Paul writes in 1 Corinthians 12:27:
All of you together are Christ’s body, and each of you is a part of it. – 1 Corinthians 12:27 (NLT)
Since we are a part of Christ’s body, which was broken and given for us, then our lives are also gifts to be given, to be shared with others. This is the natural outflowing of gratitude, when we recognize that who we are and what we have are given to us as gifts of love, to be received and celebrated and shared.
In his book “Life of the Beloved” Henri Nouwen writes, “Isn’t a meal together the most beautiful expression of our desire to be given to each other in our brokenness? … Don’t you think that our desire to eat together is an expression of our even deeper desire to be food for one another? … We tend to forget that our real gift is not so much what we can do, but who we are. The real question is not ‘What can we do for each other?’ but ‘Who can we be for each other?’”
Our lives are busy, and sitting down at the dinner table might be the first invitation in the day to pause, the first opportunity to slow down and actually look one another in the eyes. There you are, and here I am. Like the squash pasta I served to my family all those years ago, which was imperfect in its own humble way, I can offer up my imperfect self to the people in my life as a gift, not hiding out of fear but letting my humanity be nourishment to someone else.

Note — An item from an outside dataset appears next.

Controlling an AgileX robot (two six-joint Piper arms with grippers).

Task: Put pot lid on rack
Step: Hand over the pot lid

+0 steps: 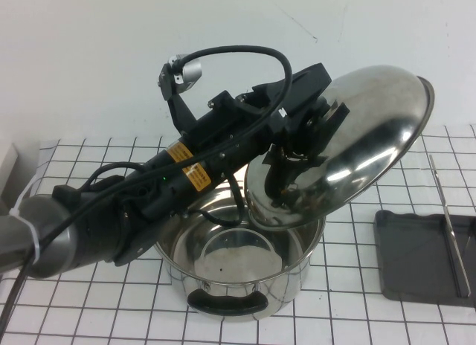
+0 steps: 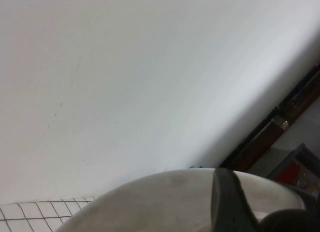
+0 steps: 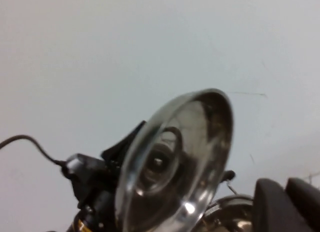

As we sit around dinner tables this Thanksgiving it is a chance to ask ourselves, who can we be for each other? As we pass the gravy boats and cranberry sauce and bowls of mashed potatoes, as we share the food that many hands have prepared, we can ask God to show us how we can share more of ourselves with these people, and the ways He wants to reveal Himself through them. Remembering that Christ is over and around and through it all, clothing everything with His grace and light, and giving us every reason to say thanks.